On the southwestern corner of Ball State University’s campus, nestled on the Quad, sits Lucina Hall.
Built as a women’s residence hall in the 1920s, the building has now been turned into an administrative hub on campus, with a portion becoming the Welcome Center. Services like Undergraduate Admissions and Counseling and Health Services also operate out of this building.
As one takes the trip up the stairs to room 245, they walk into the Office of Financial Aid and Scholarships; however, this space is shared with a new program that launched October 2022.
Cardinal Central combines services from four offices: the Office of Financial Aid and Scholarships, Student Financial Services, the Office of the Registrar and Retention and Graduation Services.
The service is described by the university as “a convenient, one-stop location for business processes, resources and information for students and their families,” and members of Cardinal Central hope this service will “streamline processes and improve the student experience.”
Discussions for a one-stop service originally began at the vice presidential and presidential level. When preliminary discussions first began for Cardinal Central, the goal was to simplify the amount of services a student had to go through on campus.
Staci Davis, assistant vice president in enrollment planning and management, was present in the development stages for Cardinal Central. Beginning in August 2021, she oversaw the implementation of the service.
Davis said the plans for a one-stop service came from conversations on the larger issue of retention. The goal was to help the success rate of retention by making the services more “student focused and student centric.” She referred to the administrative “bounce” students were put through going across various offices on campus when students are transferred between different offices on the same call.
“We want to make sure where we were sending the student was to the right and appropriate office,” Davis said.
Gloria Pavlik, director of Enrollment Support Services, had her office, the Office of Retention and Graduation Services, merged with Cardinal Central. Pavlik called Cardinal Central the “frontline” for services like Retention and Graduation Services.
Those working on the project, including Davis, used inspiration from other colleges such as DePaul University and Miami University to develop the structure of Cardinal Central.

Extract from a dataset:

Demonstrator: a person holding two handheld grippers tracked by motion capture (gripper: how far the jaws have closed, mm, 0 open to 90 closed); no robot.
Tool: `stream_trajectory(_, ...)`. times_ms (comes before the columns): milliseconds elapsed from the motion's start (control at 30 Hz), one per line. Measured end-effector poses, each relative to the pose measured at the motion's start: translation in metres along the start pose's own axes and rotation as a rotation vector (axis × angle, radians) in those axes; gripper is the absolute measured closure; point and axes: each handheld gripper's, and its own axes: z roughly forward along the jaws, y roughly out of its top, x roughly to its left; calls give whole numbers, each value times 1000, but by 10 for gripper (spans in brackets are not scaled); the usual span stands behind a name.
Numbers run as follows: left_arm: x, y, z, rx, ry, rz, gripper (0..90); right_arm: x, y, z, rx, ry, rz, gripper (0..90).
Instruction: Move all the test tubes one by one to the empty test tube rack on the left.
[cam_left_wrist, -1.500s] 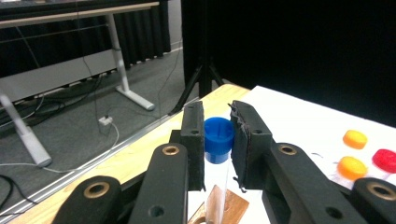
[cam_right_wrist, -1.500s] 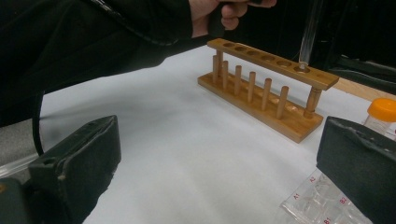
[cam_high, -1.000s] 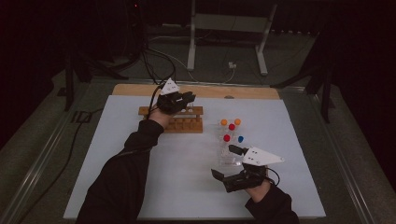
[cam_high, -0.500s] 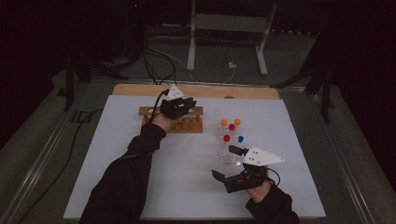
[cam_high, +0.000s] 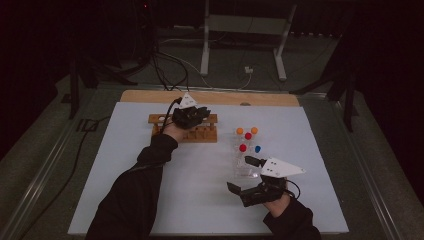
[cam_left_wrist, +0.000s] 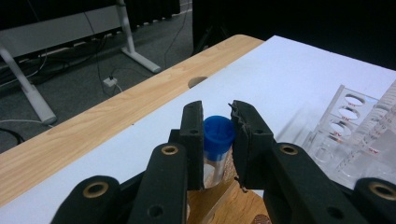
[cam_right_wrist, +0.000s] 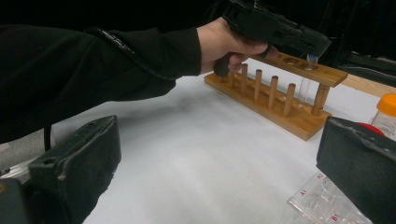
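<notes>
Blue-capped tube (cam_left_wrist: 217, 140) sits between the two black jaws of the left gripper (cam_left_wrist: 217, 135), which are closed against its sides, over the far right end of the wooden rack (cam_high: 200, 133); in the right gripper view the tube's clear body passes down through the end hole of that rack. The right gripper (cam_high: 246, 176) hovers near the front of the table with its jaws spread wide and nothing between them, just beside the clear plastic rack (cam_high: 243, 165) that carries tubes with orange, red and blue caps. The work surface is a white sheet (cam_high: 200, 190) laid over a wooden tabletop (cam_high: 150, 95), whose bare edge shows as a strip along the far side (with a round hole cut in it). Beyond the table the room is dark: a grey carpeted floor, black cables, a white power plug and the white legs of a stand. Compared with a second ago, the left hand has hardly shifted over the wooden rack, the right gripper has kept its place, and the capped tubes stand as they did.
</notes>
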Motion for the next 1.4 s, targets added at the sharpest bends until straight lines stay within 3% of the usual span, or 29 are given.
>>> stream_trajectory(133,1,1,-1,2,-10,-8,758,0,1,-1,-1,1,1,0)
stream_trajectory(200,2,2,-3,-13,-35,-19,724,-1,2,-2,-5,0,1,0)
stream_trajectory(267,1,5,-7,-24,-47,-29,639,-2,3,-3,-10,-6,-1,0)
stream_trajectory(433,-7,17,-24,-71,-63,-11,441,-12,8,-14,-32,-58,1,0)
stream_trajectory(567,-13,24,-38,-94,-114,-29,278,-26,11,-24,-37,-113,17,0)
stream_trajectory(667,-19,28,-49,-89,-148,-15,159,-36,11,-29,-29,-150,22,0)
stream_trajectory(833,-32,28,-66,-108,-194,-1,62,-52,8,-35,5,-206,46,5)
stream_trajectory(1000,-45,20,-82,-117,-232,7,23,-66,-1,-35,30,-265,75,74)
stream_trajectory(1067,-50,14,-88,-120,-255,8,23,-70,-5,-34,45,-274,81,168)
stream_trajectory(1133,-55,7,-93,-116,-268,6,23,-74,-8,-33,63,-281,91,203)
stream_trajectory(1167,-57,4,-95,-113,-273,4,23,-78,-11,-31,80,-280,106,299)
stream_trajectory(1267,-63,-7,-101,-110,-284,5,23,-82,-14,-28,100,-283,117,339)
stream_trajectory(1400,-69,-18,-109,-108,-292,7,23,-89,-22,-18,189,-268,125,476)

Davis also noted the University of North Carolina at Charlotte used the same software system Cardinal Central uses.
In these development stages, the first Cardinal Central employee was hired in January 2022; Debra Fenty, coming from Cleveland State University, was appointed as director. This was not Fenty’s first stop at a one-stop. At Cleveland State, she started at their one-stop service from its inception in 2004 until coming to Ball State last year. Despite the various inspirations for Ball State’s new service, Fenty said “by no means is any university[‘s system] the same as the other.”

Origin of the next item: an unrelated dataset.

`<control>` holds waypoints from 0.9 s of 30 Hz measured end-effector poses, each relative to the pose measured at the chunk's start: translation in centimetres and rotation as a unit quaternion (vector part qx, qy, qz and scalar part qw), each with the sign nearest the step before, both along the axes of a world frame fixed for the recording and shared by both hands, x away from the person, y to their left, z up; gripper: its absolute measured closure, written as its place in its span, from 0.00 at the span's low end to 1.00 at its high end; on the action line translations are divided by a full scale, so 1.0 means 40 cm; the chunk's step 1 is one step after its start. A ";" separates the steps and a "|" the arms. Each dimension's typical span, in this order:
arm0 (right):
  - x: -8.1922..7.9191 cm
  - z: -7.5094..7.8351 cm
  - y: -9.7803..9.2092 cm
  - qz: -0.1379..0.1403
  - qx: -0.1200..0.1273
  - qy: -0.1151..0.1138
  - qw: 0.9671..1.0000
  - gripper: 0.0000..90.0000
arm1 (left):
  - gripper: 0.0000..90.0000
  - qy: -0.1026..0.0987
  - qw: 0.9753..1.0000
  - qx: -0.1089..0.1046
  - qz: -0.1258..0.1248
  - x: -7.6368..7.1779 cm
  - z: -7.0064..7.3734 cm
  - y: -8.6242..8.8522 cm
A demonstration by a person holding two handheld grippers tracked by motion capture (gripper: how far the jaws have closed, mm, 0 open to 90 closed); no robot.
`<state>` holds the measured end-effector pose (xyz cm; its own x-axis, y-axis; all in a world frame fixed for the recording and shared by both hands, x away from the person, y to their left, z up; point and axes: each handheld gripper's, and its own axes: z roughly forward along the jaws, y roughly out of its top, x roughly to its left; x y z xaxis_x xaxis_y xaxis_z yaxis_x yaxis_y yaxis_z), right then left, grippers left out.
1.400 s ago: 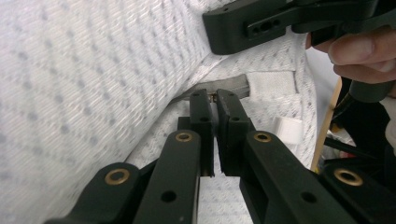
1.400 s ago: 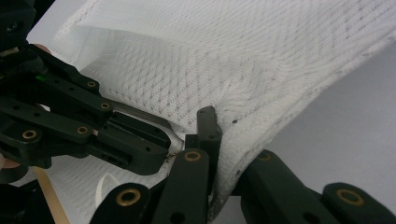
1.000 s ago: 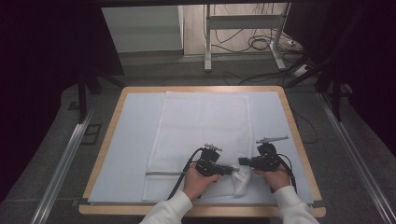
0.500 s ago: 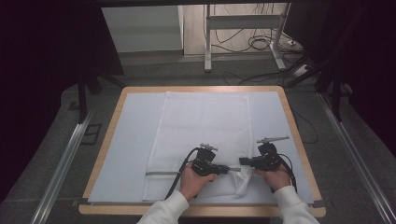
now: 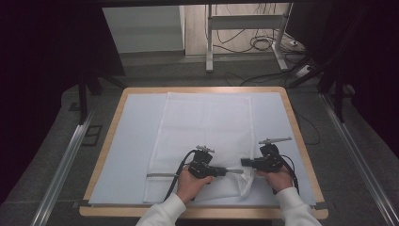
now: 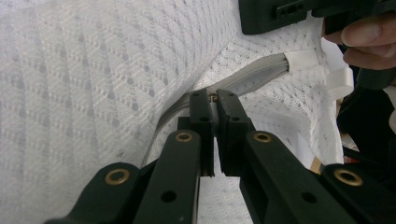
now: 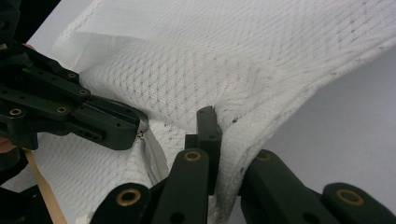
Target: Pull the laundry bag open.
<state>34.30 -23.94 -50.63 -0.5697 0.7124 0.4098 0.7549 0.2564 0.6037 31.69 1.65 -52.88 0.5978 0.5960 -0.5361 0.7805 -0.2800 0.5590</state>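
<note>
A white mesh laundry bag (image 5: 202,136) lies flat on the pale-covered surface (image 5: 127,141), its long axis running away from the person, its zippered mouth at the near edge. Along that edge runs the grey zipper (image 6: 243,81), crosswise to the bag's length (left to right across the high view). The left gripper (image 5: 225,171) has its jaws clenched on the zipper's small pull (image 6: 214,98), with the unzipped track leading off toward the other hand. The right gripper (image 5: 244,162) has its jaws pinching a fold of mesh at the bag's near right corner (image 7: 233,140), just beside the zipper's end, anchoring it. The pull therefore lies between the 2 grippers, and the left is the 1 on it; any slide follows the zipper's line. Against the frame 1 second earlier, the left gripper has crept slightly toward the right one, while the bag's body lies unchanged.
</note>
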 end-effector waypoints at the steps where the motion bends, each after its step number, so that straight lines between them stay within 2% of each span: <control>1: 0.000 0.000 0.000 0.000 -0.001 0.000 1.000 0.99 | 0.96 0.000 1.000 0.000 0.001 0.000 0.000 0.000; 8: 0.000 -0.003 0.003 0.004 -0.005 0.002 1.000 0.99 | 0.96 0.000 1.000 -0.002 0.002 0.001 -0.001 0.004; 10: 0.000 -0.003 0.002 0.004 -0.007 0.001 1.000 0.99 | 0.96 0.000 1.000 0.004 0.000 0.002 -0.003 0.009; 13: -0.001 -0.003 0.001 0.005 -0.006 0.001 1.000 0.99 | 0.96 0.003 1.000 -0.001 0.001 0.001 -0.005 0.015; 17: -0.001 -0.004 0.003 0.005 -0.008 -0.001 1.000 0.99 | 0.96 0.001 1.000 0.004 0.002 0.000 -0.005 0.020; 20: -0.001 -0.003 0.001 0.003 -0.009 -0.002 1.000 0.99 | 0.96 0.004 1.000 -0.002 0.009 0.001 -0.006 0.025; 27: -0.001 -0.004 0.003 0.003 -0.009 0.000 1.000 0.99 | 0.96 0.003 1.000 0.004 0.008 0.002 -0.007 0.038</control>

“All of them look different, because [there are] ones that are built around the culture of the students and the staff that are at the university,” Fenty said.
Fenty noted the centralization of services provided by Cardinal Central is “advantageous to the student” because when accessing different offices through Cardinal Central, it will only take one session and not cause a “ripple effect” through holds and transfers.
Some of the services students will be able to access through Cardinal Central include paying bills, resetting passwords, accessing OneDrive, requesting support and accessing financial aid.
All of these actions are part of what Fenty refers to as another side of college, a side of college reflected in the motto of the service, “Supporting the business of being a student.”
“If the business of being a student is not supported and acted upon accurately and quickly, the other part of being a student doesn't happen, like going to classes and graduating. None of that happens if the business is not in order,” Fenty said.
A vision Davis pursued during the development of Cardinal Central was the creation and implementation of a mobile app, which is now online. Ease of use and effectiveness were important characteristics of the layout of the app, Davis said.
The app operates much like the Cardinal Central hub online; students can log into their Ball State email, check their FAFSA and set up an appointment. Fenty referred to it as a great option for students to use when phone lines are busy.
The location inside Lucina Hall will be temporary, however, as the service is set to move to the L.A. Pittinger Student Center later this year. The reason for the move, Pavlik said, is for the service to be in a central location on campus.
“It's a place that students should be familiar with,” Pavlik said. “If you're just happening to be walking through, you would actually see it as well.”
In this space, there will be stations for password resets and to get new Ball State IDs, along with other tech support stations.
With the impending move, all the services Cardinal Central offers will be in one location. Fenty said the experience of the staff will make the move over to the Student Center easier, but she said the goal was a larger picture of working across campus.
“A real big key to the success is working with our partners across campus, [such as] advising instructors, administrators [and] the people who normally do the referrals to our area,” Fenty said.
Student reception to the service so far has been mixed due to “growing pains,” Fenty said. She cites students “not having an option whether to go somewhere else” due to the change of services to Cardinal Central as a reason, but satisfaction rates are at 92 percent, according to post-call surveys.
“Instead of 24 to 48 hours to answer an email, it is taking up to 72 hours and sometimes four days,” Fenty said.
Davis hopes Cardinal Central is able to help students with tasks and help guide them throughout their time in college and beyond.
“It's trying to empower the student and educate the student for themselves to be self-sufficient,” Davis said.